Ask yourself what our press would say if Scott Morrison got to be PM with near-on ten per cent less of the vote than Labor? To ask is to answer.

At any rate, that’s what happened across the Tasman three years ago.

Peters gave us Labour PM Jacinda Ardern, a smarter version of Justin Trudeau albeit with different reproductive organs but the same sophomoric dislike of capitalism and inclination towards big government, not to mention the same enchantment with renewable energy targets that kill economies while doing nothing to alter the world’s temperature path.

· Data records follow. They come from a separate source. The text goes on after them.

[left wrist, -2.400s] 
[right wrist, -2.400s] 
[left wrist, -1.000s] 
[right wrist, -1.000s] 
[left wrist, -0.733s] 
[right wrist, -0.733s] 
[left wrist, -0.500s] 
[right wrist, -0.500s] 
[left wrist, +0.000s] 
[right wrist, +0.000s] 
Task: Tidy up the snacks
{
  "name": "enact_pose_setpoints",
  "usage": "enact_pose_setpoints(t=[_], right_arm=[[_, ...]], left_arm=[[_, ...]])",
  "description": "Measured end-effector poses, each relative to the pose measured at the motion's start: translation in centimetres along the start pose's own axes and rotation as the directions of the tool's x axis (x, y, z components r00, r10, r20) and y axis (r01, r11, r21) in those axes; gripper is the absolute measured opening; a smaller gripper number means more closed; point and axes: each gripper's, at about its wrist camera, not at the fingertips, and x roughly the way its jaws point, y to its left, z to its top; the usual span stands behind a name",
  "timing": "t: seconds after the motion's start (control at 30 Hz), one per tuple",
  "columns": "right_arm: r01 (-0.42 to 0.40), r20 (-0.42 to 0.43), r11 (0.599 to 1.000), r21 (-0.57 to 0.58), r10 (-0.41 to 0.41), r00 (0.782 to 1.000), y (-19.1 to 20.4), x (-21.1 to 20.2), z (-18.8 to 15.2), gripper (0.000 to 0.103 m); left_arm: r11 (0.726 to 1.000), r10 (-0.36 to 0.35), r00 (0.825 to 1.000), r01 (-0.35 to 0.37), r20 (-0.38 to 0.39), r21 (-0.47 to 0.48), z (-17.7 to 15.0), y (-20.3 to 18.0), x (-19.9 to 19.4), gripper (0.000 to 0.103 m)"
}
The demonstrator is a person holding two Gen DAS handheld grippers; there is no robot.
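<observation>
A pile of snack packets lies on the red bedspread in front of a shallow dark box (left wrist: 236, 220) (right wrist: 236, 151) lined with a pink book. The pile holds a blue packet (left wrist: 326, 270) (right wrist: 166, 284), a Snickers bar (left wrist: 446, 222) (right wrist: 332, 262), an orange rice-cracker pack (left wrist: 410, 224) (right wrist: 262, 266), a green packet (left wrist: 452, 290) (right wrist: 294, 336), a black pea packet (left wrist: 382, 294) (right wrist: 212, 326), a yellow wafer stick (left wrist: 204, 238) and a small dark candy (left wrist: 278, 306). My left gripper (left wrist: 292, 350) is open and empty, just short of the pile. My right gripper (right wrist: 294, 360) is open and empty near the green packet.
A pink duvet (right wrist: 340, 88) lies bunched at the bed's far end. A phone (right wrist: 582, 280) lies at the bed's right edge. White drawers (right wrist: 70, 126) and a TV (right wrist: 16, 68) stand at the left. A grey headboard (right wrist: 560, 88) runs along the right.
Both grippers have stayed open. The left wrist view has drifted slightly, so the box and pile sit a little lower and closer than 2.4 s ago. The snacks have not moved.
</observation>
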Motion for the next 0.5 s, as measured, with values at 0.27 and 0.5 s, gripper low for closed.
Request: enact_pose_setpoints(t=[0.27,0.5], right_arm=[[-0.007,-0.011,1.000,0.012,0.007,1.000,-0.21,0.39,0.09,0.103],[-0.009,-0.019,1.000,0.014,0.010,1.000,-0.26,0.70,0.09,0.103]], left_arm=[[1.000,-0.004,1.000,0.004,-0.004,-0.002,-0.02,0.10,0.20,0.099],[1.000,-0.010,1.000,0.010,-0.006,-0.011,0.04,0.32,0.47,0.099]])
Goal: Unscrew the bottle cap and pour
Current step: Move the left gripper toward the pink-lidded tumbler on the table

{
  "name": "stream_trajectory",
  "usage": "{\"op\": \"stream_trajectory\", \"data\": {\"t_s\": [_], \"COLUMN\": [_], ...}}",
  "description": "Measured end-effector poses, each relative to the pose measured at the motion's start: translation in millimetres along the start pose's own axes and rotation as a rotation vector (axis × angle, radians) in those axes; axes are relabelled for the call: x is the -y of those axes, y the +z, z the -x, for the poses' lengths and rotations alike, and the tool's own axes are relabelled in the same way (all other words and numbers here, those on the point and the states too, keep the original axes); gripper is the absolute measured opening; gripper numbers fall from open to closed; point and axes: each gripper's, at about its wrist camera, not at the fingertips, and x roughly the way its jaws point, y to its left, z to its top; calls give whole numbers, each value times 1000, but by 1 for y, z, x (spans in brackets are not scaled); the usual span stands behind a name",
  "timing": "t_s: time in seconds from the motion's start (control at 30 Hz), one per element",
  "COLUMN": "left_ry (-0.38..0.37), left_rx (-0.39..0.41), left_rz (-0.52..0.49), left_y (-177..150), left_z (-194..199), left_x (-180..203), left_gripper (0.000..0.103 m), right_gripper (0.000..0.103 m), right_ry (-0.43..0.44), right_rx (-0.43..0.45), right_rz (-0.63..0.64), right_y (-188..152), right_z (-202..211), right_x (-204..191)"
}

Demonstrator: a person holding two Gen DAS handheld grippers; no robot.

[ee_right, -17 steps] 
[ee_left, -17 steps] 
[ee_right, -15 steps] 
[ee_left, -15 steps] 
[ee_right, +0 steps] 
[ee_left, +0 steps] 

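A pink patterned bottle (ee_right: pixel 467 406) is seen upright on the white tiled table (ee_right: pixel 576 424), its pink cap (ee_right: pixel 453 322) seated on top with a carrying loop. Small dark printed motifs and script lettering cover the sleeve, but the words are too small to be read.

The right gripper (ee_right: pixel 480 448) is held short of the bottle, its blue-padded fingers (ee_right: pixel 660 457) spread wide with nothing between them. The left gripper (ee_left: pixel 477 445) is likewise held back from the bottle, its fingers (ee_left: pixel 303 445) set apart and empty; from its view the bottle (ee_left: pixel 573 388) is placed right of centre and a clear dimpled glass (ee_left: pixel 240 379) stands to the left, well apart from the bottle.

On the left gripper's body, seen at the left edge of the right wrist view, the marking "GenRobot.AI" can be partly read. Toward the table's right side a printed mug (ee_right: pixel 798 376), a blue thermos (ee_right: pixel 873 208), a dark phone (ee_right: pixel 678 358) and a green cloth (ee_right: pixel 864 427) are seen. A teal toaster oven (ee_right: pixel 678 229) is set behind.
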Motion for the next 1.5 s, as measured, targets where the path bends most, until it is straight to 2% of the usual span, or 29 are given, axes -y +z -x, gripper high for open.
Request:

To state the obvious as regards such left-leaning governments and PMs, the public broadcaster there (and here, not to mention the Twittersphere internationally) loves her.

And with only six weeks or so till the next election she is miles ahead in the polls.

You need to realise that under the MMP voting system the only vote that matters is the one for your preferred party. And the latest poll shows Jacinda and Labour more than 20 points ahead (53 to 32). The Nationals have just recently changed their leader to a woman who – take note Scott Morrison – actually appears to believe in right-of-centre things and will voice them out loud.

But it may be too late. The good news, though, for those of an Old Testament disposition, is that Winston Peters and his New Zealand First party look likely to be ejected from parliament. Unless it wins an electorate seat, a party must pass a 5 per cent party vote threshold. In this recent poll New Zealand First, with no electorate seat, was at 2 per cent. Ouch!  And Winston Peters was the least-trusted of all the party leaders (which is saying something), with 59 per cent of the poll respondents saying he was untrustworthy. Ask Messrs Windsor and Oakeshott what happens when you paint yourself one way to the voters then go the other after the election.

That said, in some ways the winner of this election will be handed a poisoned chalice, in large part for the reasons I mentioned above but also for others. The big aluminium smelter at the bottom of the South Island has announced its closure because electricity prices are too high. (Sound familiar?) It’s been subsidising costs for other users and that’ll be gone. And New Zealand is far farther along the political correctness and cancel culture path than we are. For one example, take the cancellation of a scheduled Lauren Southern and Stefan Molyneux talking tour. The venue’s only shareholder is a trust set up by the Auckland City Council to manage public venues. After threats aimed at the event and the mayor’s making clear the speakers’ ideas weren’t welcome, the Free Speech Coalition was formed over there to fund a judicial review of the cancellation. At first instance in the High Court, in a woeful decision, the judge found there was no public power exercised by the venue managers; no public function; they had no duty to explain the decision-making process; oh, and full costs against those bringing the judicial review because they were ‘on a crusade’ and it did not concern a matter of public interest. The appeal is being heard this month. Did I mention that the NZ Bill of Rights, in the hands of a woke judiciary, was useless, otiose and impotent in protecting free speech over there? Last thing. The NZ Human Rights Commission intervened in the case – but not on the side of free speech.